- [Try it]: Give back the whole listing exactly as it is written.

- [Given material]:
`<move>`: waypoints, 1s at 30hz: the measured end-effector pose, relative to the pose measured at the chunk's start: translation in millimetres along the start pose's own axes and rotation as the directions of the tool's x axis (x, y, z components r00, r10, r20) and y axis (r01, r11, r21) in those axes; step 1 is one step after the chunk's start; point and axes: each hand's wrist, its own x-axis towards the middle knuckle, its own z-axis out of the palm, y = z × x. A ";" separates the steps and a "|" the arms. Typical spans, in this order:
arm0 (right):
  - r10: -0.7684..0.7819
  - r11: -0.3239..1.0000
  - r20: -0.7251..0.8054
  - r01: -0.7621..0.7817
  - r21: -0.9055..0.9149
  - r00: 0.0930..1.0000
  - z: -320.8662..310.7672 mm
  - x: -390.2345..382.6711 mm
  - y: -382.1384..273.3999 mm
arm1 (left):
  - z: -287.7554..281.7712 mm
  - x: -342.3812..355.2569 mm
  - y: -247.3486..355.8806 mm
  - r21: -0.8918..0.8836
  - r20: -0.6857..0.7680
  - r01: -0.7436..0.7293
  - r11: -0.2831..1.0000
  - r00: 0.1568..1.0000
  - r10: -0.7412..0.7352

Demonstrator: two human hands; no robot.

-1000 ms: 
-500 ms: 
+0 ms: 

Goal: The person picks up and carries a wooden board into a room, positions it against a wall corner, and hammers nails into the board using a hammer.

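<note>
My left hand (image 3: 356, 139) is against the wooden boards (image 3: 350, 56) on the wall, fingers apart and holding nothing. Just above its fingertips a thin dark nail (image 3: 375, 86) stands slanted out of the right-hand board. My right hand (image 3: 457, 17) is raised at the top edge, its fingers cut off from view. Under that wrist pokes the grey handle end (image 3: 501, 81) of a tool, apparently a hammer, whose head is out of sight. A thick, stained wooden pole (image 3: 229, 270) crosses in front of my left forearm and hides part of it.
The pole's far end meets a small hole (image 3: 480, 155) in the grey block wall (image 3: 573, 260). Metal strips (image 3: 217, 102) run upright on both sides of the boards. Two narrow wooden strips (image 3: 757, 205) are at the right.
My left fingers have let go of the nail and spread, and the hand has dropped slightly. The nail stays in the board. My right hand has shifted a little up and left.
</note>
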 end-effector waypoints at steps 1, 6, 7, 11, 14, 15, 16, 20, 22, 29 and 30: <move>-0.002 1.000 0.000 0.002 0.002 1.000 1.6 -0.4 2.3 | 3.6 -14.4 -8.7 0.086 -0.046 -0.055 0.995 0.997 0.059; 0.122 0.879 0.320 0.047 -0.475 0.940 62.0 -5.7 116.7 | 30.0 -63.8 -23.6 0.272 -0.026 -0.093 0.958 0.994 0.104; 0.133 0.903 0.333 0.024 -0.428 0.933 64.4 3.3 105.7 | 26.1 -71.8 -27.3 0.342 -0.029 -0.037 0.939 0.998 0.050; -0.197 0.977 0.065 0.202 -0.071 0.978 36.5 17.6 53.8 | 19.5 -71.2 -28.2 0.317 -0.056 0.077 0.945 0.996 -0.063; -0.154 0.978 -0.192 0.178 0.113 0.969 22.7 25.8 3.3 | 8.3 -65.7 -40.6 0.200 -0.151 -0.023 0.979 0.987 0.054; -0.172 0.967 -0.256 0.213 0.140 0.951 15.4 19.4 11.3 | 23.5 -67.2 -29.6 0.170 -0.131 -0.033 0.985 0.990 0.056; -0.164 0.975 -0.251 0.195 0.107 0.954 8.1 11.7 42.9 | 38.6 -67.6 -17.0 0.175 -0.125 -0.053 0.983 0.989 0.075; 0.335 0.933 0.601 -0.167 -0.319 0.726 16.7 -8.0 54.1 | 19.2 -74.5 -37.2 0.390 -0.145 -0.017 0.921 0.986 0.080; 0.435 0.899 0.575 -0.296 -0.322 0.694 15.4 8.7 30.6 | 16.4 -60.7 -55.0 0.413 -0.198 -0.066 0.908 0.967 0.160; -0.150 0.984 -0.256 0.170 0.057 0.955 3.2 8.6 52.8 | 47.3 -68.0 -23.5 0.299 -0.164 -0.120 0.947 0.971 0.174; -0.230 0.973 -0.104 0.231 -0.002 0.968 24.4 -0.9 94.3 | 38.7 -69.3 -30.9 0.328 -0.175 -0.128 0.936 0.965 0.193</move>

- [The answer]:
`<move>`: waypoints, 1s at 30hz: the measured end-effector pose, relative to the pose measured at the chunk's start: translation in millimetres along the start pose's own axes and rotation as the directions of the tool's x axis (x, y, z components r00, r10, r20) and y axis (r01, r11, r21) in those axes; step 1 is one step after the chunk's start; point and axes: each hand's wrist, its own x-axis towards the middle knuckle, its own z-axis out of the palm, y = z × x. A ";" separates the steps and a "|" the arms. Typical spans, in this order:
arm0 (right):
  - r10: -0.7684..0.7819
  - r11: -0.3239..1.0000
  - r20: -0.7251..0.8054
  - r01: -0.7621..0.7817
  - r21: -0.9055..0.9149
  - r00: 0.0930..1.0000
  - z: -320.8662..310.7672 mm
  - x: -390.2345..382.6711 mm
  - y: -382.1384..273.3999 mm
arm1 (left):
  - z: -287.7554..281.7712 mm
  - x: -342.3812..355.2569 mm
  - y: -247.3486..355.8806 mm
  - r21: -0.8918..0.8836
  - r20: -0.6857..0.7680
  - r01: -0.7436..0.7293
  - r11: -0.2831..1.0000
  - r00: 0.1568..1.0000
  - r10: -0.7412..0.7352

Demonstrator: two human hands; no robot.

-1000 ms: 
-500 ms: 
+0 ms: 

Goal: The person picks up and carries a wooden board into a room, positions it against a wall corner, and hammers nails into the board using a hammer.

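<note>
My left hand (image 3: 356, 139) is against the wooden boards (image 3: 350, 56) on the wall, fingers apart and holding nothing. Just above its fingertips a thin dark nail (image 3: 375, 86) stands slanted out of the right-hand board. My right hand (image 3: 457, 17) is raised at the top edge, its fingers cut off from view. Under that wrist pokes the grey handle end (image 3: 501, 81) of a tool, apparently a hammer, whose head is out of sight. A thick, stained wooden pole (image 3: 229, 270) crosses in front of my left forearm and hides part of it.
The pole's far end meets a small hole (image 3: 480, 155) in the grey block wall (image 3: 573, 260). Metal strips (image 3: 217, 102) run upright on both sides of the boards. Two narrow wooden strips (image 3: 757, 205) are at the right.
My left fingers have let go of the nail and spread, and the hand has dropped slightly. The nail stays in the board. My right hand has shifted a little up and left.
</note>
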 end-effector waypoints at steps 1, 6, 7, 11, 14, 15, 16, 20, 22, 29 and 30: <move>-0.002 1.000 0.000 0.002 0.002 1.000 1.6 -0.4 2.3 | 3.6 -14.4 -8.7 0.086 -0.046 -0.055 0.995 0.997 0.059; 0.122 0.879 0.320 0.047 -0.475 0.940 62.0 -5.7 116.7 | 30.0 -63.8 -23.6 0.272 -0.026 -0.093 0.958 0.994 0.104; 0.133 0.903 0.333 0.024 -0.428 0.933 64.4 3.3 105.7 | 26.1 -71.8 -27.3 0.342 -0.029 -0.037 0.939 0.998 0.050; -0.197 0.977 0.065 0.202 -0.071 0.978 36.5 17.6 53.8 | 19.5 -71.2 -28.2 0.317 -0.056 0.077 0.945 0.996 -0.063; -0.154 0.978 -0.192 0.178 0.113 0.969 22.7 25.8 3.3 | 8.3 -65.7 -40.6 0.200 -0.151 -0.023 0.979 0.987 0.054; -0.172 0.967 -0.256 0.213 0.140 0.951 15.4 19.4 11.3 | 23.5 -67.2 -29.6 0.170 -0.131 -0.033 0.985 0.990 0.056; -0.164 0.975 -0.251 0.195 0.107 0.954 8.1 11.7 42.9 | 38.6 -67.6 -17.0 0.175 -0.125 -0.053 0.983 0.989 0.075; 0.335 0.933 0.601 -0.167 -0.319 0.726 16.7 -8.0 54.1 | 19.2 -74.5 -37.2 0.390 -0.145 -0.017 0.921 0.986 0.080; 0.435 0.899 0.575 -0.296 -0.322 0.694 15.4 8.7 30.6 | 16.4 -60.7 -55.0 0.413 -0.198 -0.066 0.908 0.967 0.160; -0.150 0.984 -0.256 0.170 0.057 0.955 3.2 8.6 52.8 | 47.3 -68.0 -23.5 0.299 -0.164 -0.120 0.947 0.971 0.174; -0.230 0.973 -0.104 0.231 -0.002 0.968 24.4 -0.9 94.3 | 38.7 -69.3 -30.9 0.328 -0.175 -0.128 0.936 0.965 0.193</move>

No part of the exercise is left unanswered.